# EXERCISE DIRECTIONS
Write the listing out again, all of it, word for word.

# DATASET RECORDS
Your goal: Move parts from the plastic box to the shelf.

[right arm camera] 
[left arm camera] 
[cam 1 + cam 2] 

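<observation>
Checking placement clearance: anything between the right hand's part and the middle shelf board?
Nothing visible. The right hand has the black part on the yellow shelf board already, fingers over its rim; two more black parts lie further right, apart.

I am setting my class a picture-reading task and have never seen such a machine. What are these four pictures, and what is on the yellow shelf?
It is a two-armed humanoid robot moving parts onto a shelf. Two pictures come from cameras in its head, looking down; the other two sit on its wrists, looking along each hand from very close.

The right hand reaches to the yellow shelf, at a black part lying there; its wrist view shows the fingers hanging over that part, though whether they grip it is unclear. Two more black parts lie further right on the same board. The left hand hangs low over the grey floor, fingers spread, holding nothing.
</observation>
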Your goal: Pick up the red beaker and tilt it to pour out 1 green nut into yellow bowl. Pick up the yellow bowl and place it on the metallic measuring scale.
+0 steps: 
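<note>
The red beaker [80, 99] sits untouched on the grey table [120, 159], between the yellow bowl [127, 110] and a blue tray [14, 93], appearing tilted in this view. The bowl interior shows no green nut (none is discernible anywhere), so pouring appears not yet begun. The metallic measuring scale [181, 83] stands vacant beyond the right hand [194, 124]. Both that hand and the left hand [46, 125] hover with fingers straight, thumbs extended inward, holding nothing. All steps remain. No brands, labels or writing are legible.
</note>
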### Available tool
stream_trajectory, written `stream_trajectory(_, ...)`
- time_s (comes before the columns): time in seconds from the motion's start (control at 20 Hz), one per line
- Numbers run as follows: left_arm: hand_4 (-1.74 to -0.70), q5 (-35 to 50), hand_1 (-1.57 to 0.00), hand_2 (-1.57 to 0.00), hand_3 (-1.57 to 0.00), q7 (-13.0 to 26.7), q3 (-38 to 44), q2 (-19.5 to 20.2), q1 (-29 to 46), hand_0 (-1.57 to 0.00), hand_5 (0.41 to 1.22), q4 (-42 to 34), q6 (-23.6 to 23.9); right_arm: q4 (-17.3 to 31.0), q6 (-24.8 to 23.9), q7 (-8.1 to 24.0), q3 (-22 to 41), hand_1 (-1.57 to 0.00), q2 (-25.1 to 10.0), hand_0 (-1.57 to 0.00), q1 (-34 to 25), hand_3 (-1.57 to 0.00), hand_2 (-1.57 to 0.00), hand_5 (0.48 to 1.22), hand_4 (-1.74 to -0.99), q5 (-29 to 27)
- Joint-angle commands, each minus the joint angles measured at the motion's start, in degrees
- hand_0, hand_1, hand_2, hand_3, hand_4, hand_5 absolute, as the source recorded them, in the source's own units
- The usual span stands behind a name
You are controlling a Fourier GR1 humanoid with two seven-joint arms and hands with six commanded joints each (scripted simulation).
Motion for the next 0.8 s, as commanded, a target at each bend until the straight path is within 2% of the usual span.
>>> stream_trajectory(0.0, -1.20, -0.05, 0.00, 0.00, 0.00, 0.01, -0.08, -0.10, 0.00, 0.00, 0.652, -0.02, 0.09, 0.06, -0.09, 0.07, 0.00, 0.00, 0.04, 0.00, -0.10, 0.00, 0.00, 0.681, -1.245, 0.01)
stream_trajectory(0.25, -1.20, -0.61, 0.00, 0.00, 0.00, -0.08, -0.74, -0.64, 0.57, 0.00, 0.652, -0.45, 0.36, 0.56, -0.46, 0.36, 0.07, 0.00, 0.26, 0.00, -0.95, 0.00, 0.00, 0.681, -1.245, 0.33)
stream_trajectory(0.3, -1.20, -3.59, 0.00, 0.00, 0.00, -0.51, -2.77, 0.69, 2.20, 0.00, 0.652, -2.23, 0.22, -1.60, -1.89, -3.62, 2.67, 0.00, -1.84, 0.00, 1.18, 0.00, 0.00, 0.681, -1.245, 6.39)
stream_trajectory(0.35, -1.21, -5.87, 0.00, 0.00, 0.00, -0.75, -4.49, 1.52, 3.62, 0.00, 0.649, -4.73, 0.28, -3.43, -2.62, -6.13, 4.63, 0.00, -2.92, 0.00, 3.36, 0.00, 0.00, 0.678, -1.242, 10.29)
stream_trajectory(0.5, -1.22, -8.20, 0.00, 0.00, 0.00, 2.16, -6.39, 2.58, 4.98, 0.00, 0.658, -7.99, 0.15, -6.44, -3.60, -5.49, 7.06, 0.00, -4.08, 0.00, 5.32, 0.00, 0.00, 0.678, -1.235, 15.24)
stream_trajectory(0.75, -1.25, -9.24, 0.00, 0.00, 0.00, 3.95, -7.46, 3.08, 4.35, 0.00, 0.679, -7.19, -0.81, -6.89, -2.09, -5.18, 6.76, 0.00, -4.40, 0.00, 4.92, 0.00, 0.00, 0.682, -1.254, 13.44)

# RESPONSE FOR THIS EXERCISE
Your goal: Move parts from the plastic box to the shelf.

[right arm camera] 
[left arm camera] 
[cam 1 + cam 2] 

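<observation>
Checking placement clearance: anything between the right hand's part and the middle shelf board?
Nothing visible. The right hand has the black part on the yellow shelf board already, fingers over its rim; two more black parts lie further right, apart.

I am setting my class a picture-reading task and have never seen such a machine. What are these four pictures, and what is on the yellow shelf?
It is a two-armed humanoid robot moving parts onto a shelf. Two pictures come from cameras in its head, looking down; the other two sit on its wrists, looking along each hand from very close.

The right hand reaches to the yellow shelf, at a black part lying there; its wrist view shows the fingers hanging over that part, though whether they grip it is unclear. Two more black parts lie further right on the same board. The left hand hangs low over the grey floor, fingers spread, holding nothing.
</observation>
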Your goal: Pick up the red beaker and tilt it to pour out 1 green nut into yellow bowl. Pick up the yellow bowl and place it on the metallic measuring scale.
+0 steps: 
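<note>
The red beaker [80, 99] sits untouched on the grey table [120, 159], between the yellow bowl [127, 110] and a blue tray [14, 93], appearing tilted in this view. The bowl interior shows no green nut (none is discernible anywhere), so pouring appears not yet begun. The metallic measuring scale [181, 83] stands vacant beyond the right hand [194, 124]. Both that hand and the left hand [46, 125] hover with fingers straight, thumbs extended inward, holding nothing. All steps remain. No brands, labels or writing are legible.
</note>
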### Available tool
stream_trajectory, written `stream_trajectory(_, ...)`
- time_s (comes before the columns): time in seconds from the motion's start (control at 20 Hz), one per line
- Numbers run as follows: left_arm: hand_4 (-1.74 to -0.70), q5 (-35 to 50), hand_1 (-1.57 to 0.00), hand_2 (-1.57 to 0.00), hand_3 (-1.57 to 0.00), q7 (-13.0 to 26.7), q3 (-38 to 44), q2 (-19.5 to 20.2), q1 (-29 to 46), hand_0 (-1.57 to 0.00), hand_5 (0.41 to 1.22), q4 (-42 to 34), q6 (-23.6 to 23.9); right_arm: q4 (-17.3 to 31.0), q6 (-24.8 to 23.9), q7 (-8.1 to 24.0), q3 (-22 to 41), hand_1 (-1.57 to 0.00), q2 (-25.1 to 10.0), hand_0 (-1.57 to 0.00), q1 (-34 to 25), hand_3 (-1.57 to 0.00), hand_2 (-1.57 to 0.00), hand_5 (0.48 to 1.22), hand_4 (-1.74 to -0.99), q5 (-29 to 27)
- Joint-angle commands, each minus the joint angles measured at the motion's start, in degrees
- hand_0, hand_1, hand_2, hand_3, hand_4, hand_5 absolute, as the source recorded them, in the source's own units
- The usual span stands behind a name
You are controlling a Fourier GR1 humanoid with two seven-joint arms and hands with six commanded joints each (scripted simulation).
Motion for the next 0.8 s, as commanded, a target at each bend until the straight path is within 2% of the usual span.
>>> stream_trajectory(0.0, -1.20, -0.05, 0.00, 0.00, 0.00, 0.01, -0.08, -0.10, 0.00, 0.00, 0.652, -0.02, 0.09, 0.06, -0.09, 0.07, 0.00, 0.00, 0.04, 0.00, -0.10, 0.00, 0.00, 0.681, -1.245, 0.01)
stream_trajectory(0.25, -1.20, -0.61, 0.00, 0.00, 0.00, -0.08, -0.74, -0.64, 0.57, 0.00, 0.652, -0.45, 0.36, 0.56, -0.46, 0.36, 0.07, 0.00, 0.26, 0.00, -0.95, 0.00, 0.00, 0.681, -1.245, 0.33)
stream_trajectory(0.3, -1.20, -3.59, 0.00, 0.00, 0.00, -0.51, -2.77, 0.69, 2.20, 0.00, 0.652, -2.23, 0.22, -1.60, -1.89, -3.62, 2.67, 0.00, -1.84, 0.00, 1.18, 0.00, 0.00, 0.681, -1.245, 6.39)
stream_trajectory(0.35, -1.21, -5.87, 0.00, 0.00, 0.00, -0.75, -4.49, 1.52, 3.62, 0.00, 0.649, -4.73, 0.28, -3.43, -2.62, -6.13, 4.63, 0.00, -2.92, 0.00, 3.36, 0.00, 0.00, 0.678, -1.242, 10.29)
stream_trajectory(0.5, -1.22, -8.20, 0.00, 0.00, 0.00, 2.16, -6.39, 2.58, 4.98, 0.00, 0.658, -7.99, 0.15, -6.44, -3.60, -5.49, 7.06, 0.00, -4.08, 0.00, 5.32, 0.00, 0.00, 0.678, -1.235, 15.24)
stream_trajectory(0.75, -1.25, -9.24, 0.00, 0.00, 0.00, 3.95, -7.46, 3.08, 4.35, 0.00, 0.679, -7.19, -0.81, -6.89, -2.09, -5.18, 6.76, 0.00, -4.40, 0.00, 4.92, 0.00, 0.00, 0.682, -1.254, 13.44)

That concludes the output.